WHAT IS BEING ASKED:
Filter the listing below, copying every line in which the word "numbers" appears.
(SOURCE DATA Opens)
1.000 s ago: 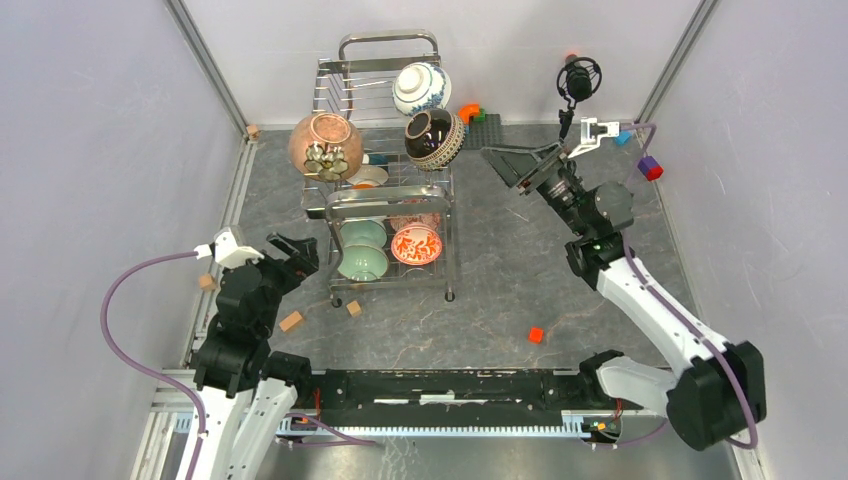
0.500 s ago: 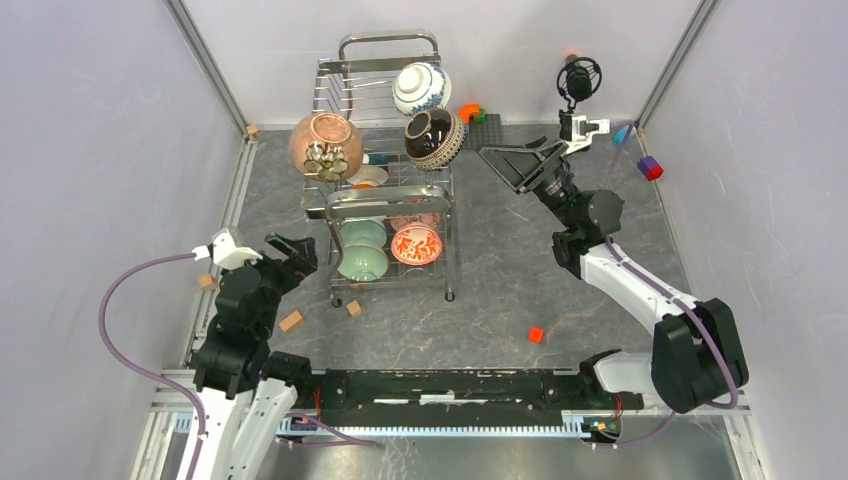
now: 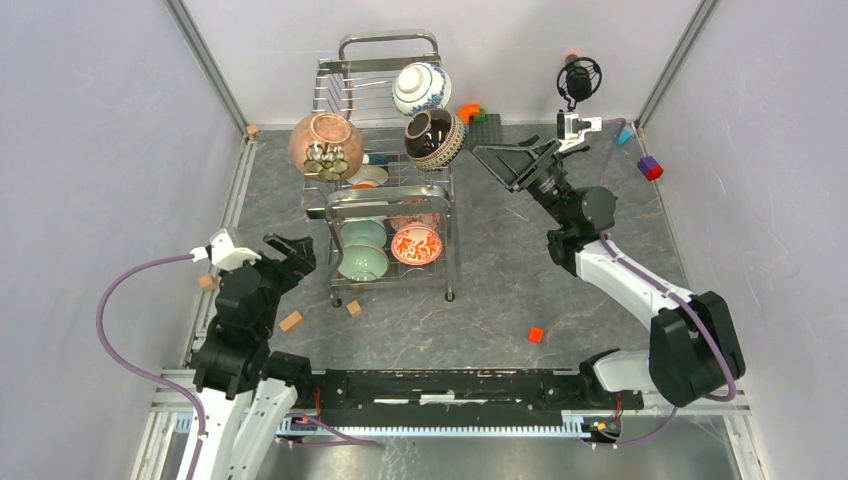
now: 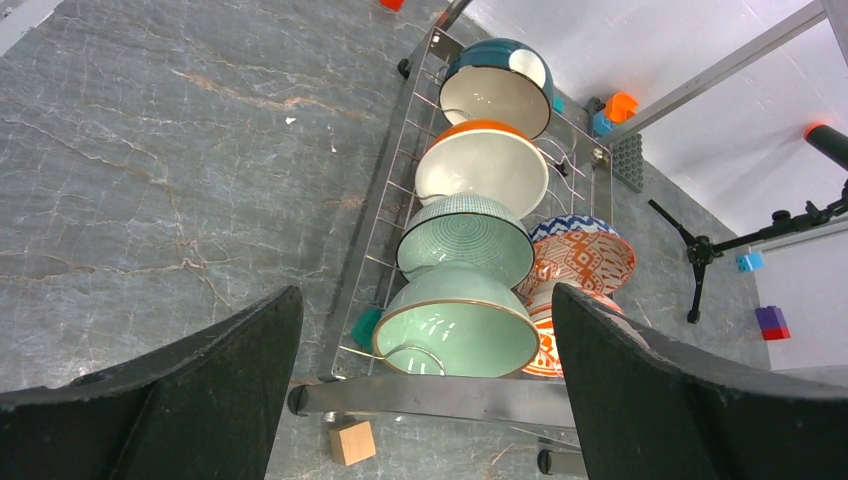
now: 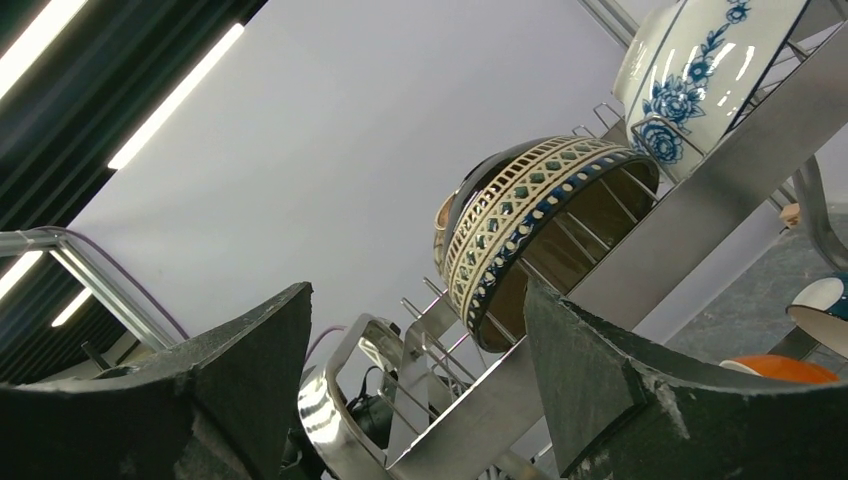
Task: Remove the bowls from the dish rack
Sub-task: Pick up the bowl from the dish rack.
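The steel dish rack (image 3: 432, 196) stands at the table's middle back. On its top tier sit a brown bowl (image 3: 325, 146), a blue-and-white bowl (image 3: 421, 88) and a dark patterned bowl (image 3: 434, 138). The lower tier holds pale green bowls (image 3: 362, 262) and a red-and-white bowl (image 3: 417, 244). My left gripper (image 3: 297, 252) is open just left of the lower tier, facing the front pale green bowl (image 4: 455, 325). Right of the top tier, my right gripper (image 3: 497, 165) is open and apart from the patterned bowl (image 5: 540, 215). Both grippers are empty.
Wooden blocks (image 3: 291, 321) lie by the rack's front feet and a red block (image 3: 535, 335) lies on the table's right half. A black microphone tripod (image 3: 578, 78) and coloured blocks (image 3: 650, 168) stand at the back right. Walls enclose the table on three sides.
The right arm has moved a little left toward the rack's top tier and its wrist has turned. The left arm and the bowls have not moved.
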Tool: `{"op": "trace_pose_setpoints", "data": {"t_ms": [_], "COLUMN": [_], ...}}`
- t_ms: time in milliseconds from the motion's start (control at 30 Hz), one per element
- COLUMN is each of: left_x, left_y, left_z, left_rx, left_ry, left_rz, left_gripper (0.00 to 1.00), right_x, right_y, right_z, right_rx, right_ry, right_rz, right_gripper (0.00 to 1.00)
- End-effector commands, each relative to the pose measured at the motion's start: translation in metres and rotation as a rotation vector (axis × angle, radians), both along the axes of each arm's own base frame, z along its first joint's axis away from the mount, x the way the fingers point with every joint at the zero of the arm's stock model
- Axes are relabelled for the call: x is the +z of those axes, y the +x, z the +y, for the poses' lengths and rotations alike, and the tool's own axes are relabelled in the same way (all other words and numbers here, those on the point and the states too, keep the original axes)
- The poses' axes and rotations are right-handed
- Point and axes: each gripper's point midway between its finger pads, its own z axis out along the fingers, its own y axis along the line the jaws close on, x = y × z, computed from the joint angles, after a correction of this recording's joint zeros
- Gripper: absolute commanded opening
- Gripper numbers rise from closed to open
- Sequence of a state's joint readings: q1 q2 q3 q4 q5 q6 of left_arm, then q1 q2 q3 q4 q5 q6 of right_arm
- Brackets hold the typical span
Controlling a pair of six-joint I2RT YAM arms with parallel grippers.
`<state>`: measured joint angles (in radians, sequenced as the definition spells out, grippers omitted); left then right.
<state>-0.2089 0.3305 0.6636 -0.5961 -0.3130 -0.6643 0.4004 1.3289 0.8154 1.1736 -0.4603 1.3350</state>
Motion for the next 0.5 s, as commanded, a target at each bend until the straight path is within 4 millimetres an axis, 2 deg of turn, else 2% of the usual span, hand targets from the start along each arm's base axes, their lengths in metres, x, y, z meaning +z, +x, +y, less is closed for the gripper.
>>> {"op": "trace_pose_setpoints", "data": {"t_ms": [0,200,467], "left_x": [0.004,0.004,0.004], "left_y": [0.000,0.000,0.000], "left_z": [0.004,0.005,0.004], "left_rx": [0.025,0.030,0.026], "left_ry": [-0.004,-0.002,-0.008], "left_rz": [-0.025,-0.025,-0.027], "left_gripper": [1.00,1.00,1.00], "right_x": [0.019,0.002,0.004], "right_y": [0.002,0.011,0.005], "right_z": [-0.001,0.003,0.011], "right_rx": [-0.018,-0.032,0.035], "right_ry": [0.040,0.017,0.044], "right_rz": [-0.057,-0.009,-0.028], "right_gripper": [0.83,0.83,0.81]}}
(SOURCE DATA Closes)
RESPONSE TO THE EXERCISE:
- Axes are relabelled for the call: x is the +z of those axes, y the +x, z the +y, for the poses' lengths and rotations alike, and the tool's own axes are relabelled in the same way (all other words and numbers here, those on the point and the states too, keep the original axes)
- Gripper numbers rise from closed to open

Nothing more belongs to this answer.